Exercise requirements –
Scan the entries and tally the lines that include the string "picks". Reply with the figure alone.

Information –
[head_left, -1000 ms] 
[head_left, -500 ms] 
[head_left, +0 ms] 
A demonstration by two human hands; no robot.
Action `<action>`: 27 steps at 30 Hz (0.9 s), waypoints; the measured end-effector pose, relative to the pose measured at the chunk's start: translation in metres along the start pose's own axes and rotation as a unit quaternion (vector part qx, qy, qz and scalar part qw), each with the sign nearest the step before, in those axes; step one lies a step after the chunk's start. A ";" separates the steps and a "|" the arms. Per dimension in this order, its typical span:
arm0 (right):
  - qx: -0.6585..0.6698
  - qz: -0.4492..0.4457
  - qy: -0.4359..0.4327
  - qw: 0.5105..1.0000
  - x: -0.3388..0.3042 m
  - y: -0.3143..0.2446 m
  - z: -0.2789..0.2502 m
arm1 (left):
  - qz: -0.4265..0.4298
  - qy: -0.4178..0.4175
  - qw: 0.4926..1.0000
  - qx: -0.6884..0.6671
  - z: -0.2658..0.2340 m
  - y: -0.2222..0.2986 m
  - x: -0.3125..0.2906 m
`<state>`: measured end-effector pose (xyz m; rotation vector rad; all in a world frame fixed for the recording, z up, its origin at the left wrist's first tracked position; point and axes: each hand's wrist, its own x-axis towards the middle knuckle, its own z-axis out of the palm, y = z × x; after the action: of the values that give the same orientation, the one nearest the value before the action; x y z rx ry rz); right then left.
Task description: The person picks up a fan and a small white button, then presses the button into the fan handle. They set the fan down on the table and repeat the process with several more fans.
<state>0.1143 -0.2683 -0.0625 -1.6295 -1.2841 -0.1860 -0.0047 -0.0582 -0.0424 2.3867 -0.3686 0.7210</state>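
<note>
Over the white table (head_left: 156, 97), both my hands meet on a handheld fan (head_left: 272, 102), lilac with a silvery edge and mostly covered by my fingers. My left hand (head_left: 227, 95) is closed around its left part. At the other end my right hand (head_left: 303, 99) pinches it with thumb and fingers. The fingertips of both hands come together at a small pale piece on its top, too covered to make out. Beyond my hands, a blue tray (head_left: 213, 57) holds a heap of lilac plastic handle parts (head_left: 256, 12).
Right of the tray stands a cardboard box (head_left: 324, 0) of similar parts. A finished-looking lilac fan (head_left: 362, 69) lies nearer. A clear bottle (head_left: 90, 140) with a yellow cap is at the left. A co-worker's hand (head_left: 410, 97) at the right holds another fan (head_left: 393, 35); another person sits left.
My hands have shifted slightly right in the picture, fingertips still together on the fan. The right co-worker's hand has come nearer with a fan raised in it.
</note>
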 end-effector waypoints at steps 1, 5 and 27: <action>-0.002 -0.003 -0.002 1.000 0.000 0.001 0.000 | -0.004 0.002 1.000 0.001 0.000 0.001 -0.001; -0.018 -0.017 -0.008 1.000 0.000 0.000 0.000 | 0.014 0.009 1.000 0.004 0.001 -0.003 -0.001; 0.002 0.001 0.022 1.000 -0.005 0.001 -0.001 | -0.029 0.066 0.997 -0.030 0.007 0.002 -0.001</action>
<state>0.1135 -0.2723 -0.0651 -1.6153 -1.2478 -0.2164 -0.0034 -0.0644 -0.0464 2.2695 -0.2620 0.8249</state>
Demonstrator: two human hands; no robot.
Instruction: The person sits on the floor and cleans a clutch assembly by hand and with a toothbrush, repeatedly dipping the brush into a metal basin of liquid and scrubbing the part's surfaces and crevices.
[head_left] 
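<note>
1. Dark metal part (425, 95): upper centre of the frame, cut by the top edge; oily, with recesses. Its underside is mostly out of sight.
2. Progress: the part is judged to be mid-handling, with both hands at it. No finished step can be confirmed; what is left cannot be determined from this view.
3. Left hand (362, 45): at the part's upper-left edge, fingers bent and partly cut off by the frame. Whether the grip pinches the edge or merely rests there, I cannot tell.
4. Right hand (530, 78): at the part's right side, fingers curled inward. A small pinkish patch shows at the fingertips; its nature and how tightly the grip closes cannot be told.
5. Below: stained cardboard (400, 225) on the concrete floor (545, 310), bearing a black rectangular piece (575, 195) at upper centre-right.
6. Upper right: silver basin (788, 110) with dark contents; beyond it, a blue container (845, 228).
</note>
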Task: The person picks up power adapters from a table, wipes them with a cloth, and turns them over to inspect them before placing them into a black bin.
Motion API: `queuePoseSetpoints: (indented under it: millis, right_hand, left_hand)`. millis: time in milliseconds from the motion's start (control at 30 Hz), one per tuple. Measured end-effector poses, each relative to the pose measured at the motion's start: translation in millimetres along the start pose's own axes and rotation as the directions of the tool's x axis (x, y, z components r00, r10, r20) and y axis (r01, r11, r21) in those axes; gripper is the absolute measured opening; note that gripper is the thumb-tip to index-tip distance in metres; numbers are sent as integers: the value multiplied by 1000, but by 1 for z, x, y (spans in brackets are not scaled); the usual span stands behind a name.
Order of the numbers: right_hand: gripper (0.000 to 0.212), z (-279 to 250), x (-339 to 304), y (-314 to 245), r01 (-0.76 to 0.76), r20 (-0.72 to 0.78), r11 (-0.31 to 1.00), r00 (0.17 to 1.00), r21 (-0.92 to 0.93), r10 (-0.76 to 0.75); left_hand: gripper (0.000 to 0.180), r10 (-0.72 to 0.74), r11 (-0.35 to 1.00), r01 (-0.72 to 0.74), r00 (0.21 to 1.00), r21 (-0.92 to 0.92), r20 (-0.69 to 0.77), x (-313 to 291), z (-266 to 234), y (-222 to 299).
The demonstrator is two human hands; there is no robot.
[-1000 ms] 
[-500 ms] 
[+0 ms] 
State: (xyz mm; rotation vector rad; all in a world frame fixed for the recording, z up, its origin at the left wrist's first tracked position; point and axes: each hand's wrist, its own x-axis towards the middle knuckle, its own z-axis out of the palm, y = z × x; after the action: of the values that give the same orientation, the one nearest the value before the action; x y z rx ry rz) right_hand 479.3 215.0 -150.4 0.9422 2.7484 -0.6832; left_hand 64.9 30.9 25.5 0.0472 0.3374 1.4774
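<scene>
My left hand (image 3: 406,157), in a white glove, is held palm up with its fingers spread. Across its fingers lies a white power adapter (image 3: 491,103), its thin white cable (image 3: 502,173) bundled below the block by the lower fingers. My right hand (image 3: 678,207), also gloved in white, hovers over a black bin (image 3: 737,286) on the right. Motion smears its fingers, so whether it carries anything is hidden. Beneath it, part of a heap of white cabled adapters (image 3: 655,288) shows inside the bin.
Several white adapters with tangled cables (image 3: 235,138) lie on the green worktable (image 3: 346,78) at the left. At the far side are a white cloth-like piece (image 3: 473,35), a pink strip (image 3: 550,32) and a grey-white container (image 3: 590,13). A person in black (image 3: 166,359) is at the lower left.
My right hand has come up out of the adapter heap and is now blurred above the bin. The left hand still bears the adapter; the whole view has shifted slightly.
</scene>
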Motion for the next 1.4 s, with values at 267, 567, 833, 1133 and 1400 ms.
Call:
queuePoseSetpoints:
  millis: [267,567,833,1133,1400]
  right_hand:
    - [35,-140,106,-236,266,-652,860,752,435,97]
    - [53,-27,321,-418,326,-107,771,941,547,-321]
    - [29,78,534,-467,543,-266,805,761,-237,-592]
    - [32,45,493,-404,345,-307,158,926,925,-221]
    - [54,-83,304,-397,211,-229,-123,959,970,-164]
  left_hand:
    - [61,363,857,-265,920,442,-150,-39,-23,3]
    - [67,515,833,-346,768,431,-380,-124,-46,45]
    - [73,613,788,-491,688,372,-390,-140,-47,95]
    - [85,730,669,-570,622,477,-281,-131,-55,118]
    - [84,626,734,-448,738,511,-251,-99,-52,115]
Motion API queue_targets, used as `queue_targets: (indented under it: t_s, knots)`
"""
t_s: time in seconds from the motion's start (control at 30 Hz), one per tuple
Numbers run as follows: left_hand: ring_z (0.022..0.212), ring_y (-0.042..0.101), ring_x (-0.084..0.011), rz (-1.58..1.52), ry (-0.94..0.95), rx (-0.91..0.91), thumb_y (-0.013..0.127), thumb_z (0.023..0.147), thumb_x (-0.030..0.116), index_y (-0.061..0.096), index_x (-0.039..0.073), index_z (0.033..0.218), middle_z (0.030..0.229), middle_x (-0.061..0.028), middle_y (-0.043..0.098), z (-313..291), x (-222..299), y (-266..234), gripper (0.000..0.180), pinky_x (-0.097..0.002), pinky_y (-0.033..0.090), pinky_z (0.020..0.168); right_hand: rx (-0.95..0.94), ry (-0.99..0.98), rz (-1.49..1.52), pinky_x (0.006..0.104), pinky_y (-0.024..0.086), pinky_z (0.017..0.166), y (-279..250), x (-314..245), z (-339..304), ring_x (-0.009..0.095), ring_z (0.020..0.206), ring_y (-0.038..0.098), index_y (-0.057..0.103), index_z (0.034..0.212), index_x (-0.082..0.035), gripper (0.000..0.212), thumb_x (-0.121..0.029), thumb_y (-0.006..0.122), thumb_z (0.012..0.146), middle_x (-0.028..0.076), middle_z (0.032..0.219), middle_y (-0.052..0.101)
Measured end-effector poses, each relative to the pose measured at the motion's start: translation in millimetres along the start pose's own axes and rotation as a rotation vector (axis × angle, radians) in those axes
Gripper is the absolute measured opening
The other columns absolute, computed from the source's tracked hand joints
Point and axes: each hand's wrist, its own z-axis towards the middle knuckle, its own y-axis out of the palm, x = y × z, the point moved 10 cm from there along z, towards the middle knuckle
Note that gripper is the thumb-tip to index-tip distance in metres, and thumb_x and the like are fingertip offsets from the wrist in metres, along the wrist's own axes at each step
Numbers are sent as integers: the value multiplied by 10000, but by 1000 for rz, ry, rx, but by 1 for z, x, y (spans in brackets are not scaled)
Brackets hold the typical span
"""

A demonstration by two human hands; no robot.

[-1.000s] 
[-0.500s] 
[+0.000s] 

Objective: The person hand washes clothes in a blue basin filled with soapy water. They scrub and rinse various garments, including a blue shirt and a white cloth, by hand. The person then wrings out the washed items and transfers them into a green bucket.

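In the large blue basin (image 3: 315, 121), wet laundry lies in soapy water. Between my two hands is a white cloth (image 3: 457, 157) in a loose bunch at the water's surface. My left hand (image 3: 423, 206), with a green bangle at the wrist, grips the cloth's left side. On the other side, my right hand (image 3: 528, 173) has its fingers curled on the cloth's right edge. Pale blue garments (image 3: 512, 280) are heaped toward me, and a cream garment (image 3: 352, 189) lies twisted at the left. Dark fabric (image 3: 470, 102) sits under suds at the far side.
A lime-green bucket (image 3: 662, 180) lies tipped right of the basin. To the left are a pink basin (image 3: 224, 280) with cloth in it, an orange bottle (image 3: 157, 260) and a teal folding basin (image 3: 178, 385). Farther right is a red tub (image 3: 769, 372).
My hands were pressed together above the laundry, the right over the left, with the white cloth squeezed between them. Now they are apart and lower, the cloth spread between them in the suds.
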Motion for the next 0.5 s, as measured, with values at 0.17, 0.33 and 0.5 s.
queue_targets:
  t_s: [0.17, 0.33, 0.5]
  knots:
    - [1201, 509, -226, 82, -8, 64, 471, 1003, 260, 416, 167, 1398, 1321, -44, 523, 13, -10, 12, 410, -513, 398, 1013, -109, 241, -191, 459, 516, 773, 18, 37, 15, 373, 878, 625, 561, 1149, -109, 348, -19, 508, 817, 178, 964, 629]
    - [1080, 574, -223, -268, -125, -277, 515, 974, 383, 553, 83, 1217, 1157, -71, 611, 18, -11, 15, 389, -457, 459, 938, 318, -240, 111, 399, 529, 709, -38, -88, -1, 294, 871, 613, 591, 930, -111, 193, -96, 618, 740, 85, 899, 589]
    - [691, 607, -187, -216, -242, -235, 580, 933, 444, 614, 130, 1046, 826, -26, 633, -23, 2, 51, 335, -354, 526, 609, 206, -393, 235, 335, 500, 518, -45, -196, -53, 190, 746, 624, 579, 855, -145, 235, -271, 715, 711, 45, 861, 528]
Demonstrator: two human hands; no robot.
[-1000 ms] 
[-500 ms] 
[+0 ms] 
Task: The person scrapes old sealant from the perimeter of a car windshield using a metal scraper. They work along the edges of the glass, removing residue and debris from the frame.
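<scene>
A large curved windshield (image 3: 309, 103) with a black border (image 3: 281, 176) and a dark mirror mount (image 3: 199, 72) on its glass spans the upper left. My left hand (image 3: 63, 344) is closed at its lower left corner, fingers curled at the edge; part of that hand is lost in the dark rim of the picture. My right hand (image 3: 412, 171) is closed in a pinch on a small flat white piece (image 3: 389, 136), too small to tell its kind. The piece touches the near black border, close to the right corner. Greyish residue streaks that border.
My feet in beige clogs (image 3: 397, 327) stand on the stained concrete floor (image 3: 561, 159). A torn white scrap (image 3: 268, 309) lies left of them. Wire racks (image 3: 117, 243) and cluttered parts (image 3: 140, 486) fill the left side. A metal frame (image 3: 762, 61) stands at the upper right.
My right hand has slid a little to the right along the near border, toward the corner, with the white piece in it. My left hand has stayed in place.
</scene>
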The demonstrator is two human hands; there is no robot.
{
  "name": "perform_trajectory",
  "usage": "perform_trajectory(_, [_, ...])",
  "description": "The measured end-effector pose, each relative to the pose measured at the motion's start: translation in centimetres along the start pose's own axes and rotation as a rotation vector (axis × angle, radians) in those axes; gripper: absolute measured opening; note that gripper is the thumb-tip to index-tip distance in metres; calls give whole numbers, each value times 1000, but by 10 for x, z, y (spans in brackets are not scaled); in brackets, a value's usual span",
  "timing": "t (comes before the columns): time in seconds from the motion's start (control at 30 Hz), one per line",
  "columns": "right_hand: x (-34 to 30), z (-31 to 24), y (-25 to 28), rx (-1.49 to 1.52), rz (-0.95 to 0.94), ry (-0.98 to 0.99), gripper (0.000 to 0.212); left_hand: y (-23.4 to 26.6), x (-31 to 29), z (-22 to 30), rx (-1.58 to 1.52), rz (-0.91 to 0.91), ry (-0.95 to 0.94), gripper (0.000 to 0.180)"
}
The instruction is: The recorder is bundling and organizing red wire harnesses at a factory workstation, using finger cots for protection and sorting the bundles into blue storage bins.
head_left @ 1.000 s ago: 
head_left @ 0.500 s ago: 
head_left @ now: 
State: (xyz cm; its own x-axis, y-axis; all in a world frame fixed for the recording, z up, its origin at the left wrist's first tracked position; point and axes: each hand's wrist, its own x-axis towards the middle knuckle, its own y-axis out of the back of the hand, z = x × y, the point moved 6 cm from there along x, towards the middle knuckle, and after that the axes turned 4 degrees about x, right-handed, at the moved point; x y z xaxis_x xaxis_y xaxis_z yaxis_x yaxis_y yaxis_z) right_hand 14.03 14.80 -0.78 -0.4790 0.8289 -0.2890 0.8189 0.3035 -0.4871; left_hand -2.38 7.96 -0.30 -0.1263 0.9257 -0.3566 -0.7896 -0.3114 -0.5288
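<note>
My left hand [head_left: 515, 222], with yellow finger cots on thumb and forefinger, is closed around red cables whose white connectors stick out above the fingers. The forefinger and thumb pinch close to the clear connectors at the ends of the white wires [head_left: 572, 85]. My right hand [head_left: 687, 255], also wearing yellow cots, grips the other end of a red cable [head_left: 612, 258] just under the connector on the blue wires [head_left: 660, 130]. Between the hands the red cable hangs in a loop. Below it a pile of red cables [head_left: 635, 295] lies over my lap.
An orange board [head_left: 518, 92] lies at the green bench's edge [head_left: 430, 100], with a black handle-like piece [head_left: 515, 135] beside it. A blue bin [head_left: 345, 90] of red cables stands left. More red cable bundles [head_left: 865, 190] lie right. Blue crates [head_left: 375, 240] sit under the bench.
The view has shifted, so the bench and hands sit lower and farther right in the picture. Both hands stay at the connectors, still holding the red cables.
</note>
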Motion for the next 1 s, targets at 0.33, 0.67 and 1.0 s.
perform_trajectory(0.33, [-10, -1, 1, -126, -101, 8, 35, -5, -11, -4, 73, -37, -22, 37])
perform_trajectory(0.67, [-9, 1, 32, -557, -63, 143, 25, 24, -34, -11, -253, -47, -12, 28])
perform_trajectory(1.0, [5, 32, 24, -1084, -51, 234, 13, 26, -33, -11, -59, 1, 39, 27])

Reply –
2